**Action item:** Everything in the entries except the pictures should be repeated exactly.

:: Source data

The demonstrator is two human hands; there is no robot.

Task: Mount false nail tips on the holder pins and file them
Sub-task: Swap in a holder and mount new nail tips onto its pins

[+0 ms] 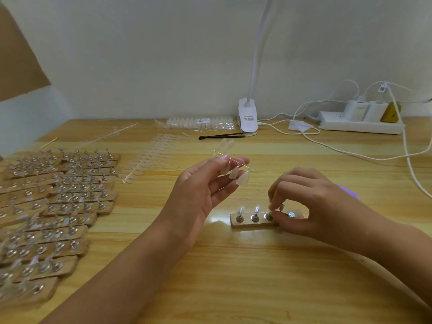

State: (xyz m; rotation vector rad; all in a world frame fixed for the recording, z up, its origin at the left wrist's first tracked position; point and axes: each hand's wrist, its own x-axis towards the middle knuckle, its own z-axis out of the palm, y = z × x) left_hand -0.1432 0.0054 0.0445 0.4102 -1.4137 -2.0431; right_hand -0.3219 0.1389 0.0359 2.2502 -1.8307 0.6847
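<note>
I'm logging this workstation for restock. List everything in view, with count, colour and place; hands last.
table: one, light wood, throughout
holder block: one, brown, front centre-right
spare holder blocks: many, brown, stacked left
nail tip strip: one, clear, held up at centre
loose tip strips: several, clear, centre-left
bagged tips: one pack, whitish, back centre
clip lamp: one, white, back centre
black tool: one, before the lamp
power strip: one, white, back right
cables: several, white, right side
purple file: one, right, partly hidden
left hand: grips the nail tip strip
right hand: fingers pinch a pin on the holder block
</note>
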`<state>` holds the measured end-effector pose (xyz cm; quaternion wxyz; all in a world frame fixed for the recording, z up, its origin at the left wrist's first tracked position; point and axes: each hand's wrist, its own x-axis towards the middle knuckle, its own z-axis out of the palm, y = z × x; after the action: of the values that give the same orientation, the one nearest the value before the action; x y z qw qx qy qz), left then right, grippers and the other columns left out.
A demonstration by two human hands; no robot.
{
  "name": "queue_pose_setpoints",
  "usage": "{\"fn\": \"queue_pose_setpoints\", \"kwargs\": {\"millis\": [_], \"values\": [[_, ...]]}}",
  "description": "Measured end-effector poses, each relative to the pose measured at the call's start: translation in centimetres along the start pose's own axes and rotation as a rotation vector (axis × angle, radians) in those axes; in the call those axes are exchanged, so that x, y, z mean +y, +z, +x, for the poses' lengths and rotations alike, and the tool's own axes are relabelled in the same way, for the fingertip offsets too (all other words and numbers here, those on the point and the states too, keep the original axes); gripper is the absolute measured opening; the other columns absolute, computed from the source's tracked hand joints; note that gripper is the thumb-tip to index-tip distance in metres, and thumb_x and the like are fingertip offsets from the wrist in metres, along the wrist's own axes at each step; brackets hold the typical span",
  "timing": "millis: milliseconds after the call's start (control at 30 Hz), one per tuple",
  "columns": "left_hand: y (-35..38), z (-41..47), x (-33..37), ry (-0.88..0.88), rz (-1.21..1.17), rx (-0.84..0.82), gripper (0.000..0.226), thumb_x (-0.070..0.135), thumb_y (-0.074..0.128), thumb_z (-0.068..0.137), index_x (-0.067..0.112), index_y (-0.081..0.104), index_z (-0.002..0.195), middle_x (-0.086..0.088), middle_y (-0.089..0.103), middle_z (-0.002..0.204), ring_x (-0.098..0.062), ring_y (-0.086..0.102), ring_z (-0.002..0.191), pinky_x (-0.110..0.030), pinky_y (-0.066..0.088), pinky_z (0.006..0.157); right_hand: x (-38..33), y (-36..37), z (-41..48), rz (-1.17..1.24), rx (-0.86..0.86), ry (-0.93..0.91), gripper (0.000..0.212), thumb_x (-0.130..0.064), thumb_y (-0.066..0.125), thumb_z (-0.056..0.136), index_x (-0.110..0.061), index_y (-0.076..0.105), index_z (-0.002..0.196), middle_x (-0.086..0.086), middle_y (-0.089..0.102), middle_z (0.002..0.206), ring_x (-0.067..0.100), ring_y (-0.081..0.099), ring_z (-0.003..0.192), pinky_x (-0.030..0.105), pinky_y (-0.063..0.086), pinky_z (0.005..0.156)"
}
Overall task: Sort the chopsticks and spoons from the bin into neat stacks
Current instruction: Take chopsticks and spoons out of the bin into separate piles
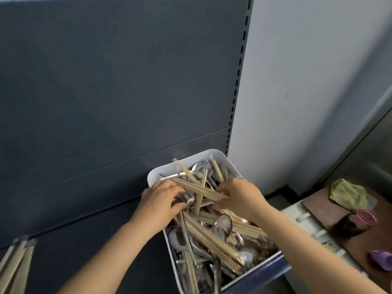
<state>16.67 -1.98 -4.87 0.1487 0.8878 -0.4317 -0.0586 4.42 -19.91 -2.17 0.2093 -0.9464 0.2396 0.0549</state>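
Dark grey shelving (106,92) is filling the view. Over the white bin (186,161) at its right edge, your left hand (163,200) and right hand (239,196) are curling fingers round the ends of a chopstick bundle (199,190), probably squaring it for stacking.

A white bin (222,154) sits at the right end of the dark shelf (89,204). The left hand (161,200) and the right hand (239,196) each hold one end of a bunch of chopsticks (201,190) over it. Shiny spoons (223,222) lie mixed in the bin. A small pile of chopsticks (17,266) lies at the shelf's left edge.
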Motion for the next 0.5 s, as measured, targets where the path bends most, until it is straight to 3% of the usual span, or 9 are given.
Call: {"fn": "queue_pose_setpoints", "kwargs": {"millis": [100, 267, 367, 500], "values": [[-0.2, -0.3, 1.9, -0.083, 0.028, 0.054, 0.039, 0.051, 0.054, 0.088, 0.033, 0.058, 0.122, 0.016, 0.051, 0.119, -0.009, 0.044, 0.116, -0.031, 0.038, 0.095, 1.8, -2.2, 0.3, 0.015, 0.019, -0.078, 0.035, -0.036, 0.075, 0.075, -0.029, 0.065, 0.107, -0.005, 0.064, 0.095, 0.022, 0.057, 0.085, 0.027, 0.04, 0.068], [1.4, 0.2, 6.0, -0.18, 0.071, 0.035, 0.044, 0.057, 0.052, 0.086, 0.029, 0.059, 0.12, 0.011, 0.056, 0.116, -0.012, 0.048, 0.113, -0.032, 0.041, 0.091, 4.4, -4.5, 0.2, 0.096, 0.067, -0.095, 0.023, -0.029, 0.075, 0.075, -0.028, 0.066, 0.096, -0.004, 0.065, 0.085, 0.021, 0.06, 0.079, 0.028, 0.045, 0.064], [2.7, 1.1, 7.2, -0.343, 0.086, 0.048, 0.047, 0.062, 0.052, 0.084, 0.028, 0.059, 0.115, 0.01, 0.061, 0.113, -0.015, 0.054, 0.108, -0.035, 0.045, 0.087, 5.3, -4.7, 0.1, 0.105, 0.072, -0.107, 0.024, -0.03, 0.075, 0.075, -0.027, 0.066, 0.097, -0.003, 0.066, 0.087, 0.02, 0.061, 0.076, 0.03, 0.049, 0.064], [3.2, 2.6, 7.9, -0.515, 0.159, 0.091, 0.063, 0.075, 0.039, 0.08, 0.023, 0.053, 0.112, 0.007, 0.065, 0.093, -0.018, 0.06, 0.092, -0.035, 0.05, 0.074, 6.2, -4.7, -0.2, 0.135, 0.066, -0.124, 0.027, -0.033, 0.075, 0.076, -0.027, 0.065, 0.101, -0.005, 0.064, 0.085, 0.017, 0.059, 0.07, 0.024, 0.038, 0.052]]}}
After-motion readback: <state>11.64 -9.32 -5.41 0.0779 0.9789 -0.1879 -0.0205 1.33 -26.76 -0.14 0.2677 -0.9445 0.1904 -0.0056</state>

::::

**Written answer:**
The demonstrator is two human hands; there is no robot.

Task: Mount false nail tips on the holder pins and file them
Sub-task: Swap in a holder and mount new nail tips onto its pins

[+0 ms] 

State: (xyz m; rotation vector rad; all in a world frame fixed for the recording, z up, its origin at the left wrist's first tracked position; point and axes: each hand's wrist, its own x-axis towards the middle knuckle, its own z-axis out of the palm, y = z × x) left_hand -0.1432 0.0054 0.0445 0.4102 -1.4137 -2.0431; right_hand -0.3219 0.1389 0.0359 2.2502 -1.8307 0.6847
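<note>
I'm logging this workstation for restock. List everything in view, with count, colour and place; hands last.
table: one, light wood, throughout
holder block: one, brown, front centre-right
spare holder blocks: many, brown, stacked left
nail tip strip: one, clear, held up at centre
loose tip strips: several, clear, centre-left
bagged tips: one pack, whitish, back centre
clip lamp: one, white, back centre
black tool: one, before the lamp
power strip: one, white, back right
cables: several, white, right side
purple file: one, right, partly hidden
left hand: grips the nail tip strip
right hand: fingers pinch a pin on the holder block
</note>
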`<state>` holds the measured end-effector pose (xyz cm; quaternion wxyz; all in a world frame fixed for the recording, z up, its origin at the left wrist's first tracked position; point and axes: each hand's wrist, its own x-axis towards the middle knuckle, its own z-axis out of the palm, y = z × x; after the action: of the values that give the same orientation, the one nearest the value before the action; x y z qw qx qy qz), left then right, grippers and the other columns left out.
A demonstration by two human hands; no robot.
{
  "name": "queue_pose_setpoints",
  "usage": "{\"fn\": \"queue_pose_setpoints\", \"kwargs\": {\"millis\": [_], \"values\": [[_, ...]]}}",
  "description": "Measured end-effector poses, each relative to the pose measured at the call's start: translation in centimetres along the start pose's own axes and rotation as a rotation vector (axis × angle, radians) in those axes; in the call those axes are exchanged, so that x, y, z mean +y, +z, +x, for the poses' lengths and rotations alike, and the tool's own axes are relabelled in the same way, for the fingertip offsets too (all other words and numbers here, those on the point and the states too, keep the original axes); gripper is the absolute measured opening; the other columns absolute, computed from the source's tracked hand joints; note that gripper is the thumb-tip to index-tip distance in metres, and thumb_x and the like are fingertip offsets from the wrist in metres, along the wrist's own axes at each step; brackets hold the typical span",
  "timing": "millis: milliseconds after the call's start (control at 30 Hz), one per tuple",
  "columns": "left_hand: y (-35..38), z (-41..47), x (-33..37), ry (-0.88..0.88), rz (-1.21..1.17), rx (-0.84..0.82), gripper (0.000..0.226), thumb_x (-0.070..0.135), thumb_y (-0.074..0.128), thumb_z (-0.068..0.137), index_x (-0.067..0.112), index_y (-0.081..0.104), index_z (-0.002..0.195), middle_x (-0.086..0.088), middle_y (-0.089..0.103), middle_z (-0.002..0.204), ring_x (-0.098..0.062), ring_y (-0.086..0.102), ring_z (-0.002..0.191), pinky_x (-0.110..0.030), pinky_y (-0.066..0.088), pinky_z (0.006..0.157); right_hand: x (-38..33), y (-36..37), z (-41..48), rz (-1.17..1.24), rx (-0.86..0.86), ry (-0.93..0.91), gripper (0.000..0.212), thumb_x (-0.130..0.064), thumb_y (-0.066..0.125), thumb_z (-0.056..0.136), index_x (-0.110..0.061), index_y (-0.076..0.105), index_z (-0.002..0.196), middle_x (-0.086..0.086), middle_y (-0.089..0.102), middle_z (0.002..0.206), ring_x (-0.067..0.100), ring_y (-0.081..0.099), ring_z (-0.003..0.192), pinky_x (-0.030..0.105), pinky_y (-0.063..0.086), pinky_z (0.005..0.156)"
}
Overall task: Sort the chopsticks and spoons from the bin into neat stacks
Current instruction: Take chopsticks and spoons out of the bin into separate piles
<state>16.67 -1.98 -4.87 0.1487 0.8878 -0.4317 -0.0586 4.42 -19.91 -2.17 0.2093 -0.9464 0.2396 0.0549</state>
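Dark grey shelving (106,92) is filling the view. Over the white bin (186,161) at its right edge, your left hand (163,200) and right hand (239,196) are curling fingers round the ends of a chopstick bundle (199,190), probably squaring it for stacking.

A white bin (222,154) sits at the right end of the dark shelf (89,204). The left hand (161,200) and the right hand (239,196) each hold one end of a bunch of chopsticks (201,190) over it. Shiny spoons (223,222) lie mixed in the bin. A small pile of chopsticks (17,266) lies at the shelf's left edge.
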Motion for the next 0.5 s, as measured, targets where the path bends most, until it is straight to 3% of the usual span, or 9 are given.
Call: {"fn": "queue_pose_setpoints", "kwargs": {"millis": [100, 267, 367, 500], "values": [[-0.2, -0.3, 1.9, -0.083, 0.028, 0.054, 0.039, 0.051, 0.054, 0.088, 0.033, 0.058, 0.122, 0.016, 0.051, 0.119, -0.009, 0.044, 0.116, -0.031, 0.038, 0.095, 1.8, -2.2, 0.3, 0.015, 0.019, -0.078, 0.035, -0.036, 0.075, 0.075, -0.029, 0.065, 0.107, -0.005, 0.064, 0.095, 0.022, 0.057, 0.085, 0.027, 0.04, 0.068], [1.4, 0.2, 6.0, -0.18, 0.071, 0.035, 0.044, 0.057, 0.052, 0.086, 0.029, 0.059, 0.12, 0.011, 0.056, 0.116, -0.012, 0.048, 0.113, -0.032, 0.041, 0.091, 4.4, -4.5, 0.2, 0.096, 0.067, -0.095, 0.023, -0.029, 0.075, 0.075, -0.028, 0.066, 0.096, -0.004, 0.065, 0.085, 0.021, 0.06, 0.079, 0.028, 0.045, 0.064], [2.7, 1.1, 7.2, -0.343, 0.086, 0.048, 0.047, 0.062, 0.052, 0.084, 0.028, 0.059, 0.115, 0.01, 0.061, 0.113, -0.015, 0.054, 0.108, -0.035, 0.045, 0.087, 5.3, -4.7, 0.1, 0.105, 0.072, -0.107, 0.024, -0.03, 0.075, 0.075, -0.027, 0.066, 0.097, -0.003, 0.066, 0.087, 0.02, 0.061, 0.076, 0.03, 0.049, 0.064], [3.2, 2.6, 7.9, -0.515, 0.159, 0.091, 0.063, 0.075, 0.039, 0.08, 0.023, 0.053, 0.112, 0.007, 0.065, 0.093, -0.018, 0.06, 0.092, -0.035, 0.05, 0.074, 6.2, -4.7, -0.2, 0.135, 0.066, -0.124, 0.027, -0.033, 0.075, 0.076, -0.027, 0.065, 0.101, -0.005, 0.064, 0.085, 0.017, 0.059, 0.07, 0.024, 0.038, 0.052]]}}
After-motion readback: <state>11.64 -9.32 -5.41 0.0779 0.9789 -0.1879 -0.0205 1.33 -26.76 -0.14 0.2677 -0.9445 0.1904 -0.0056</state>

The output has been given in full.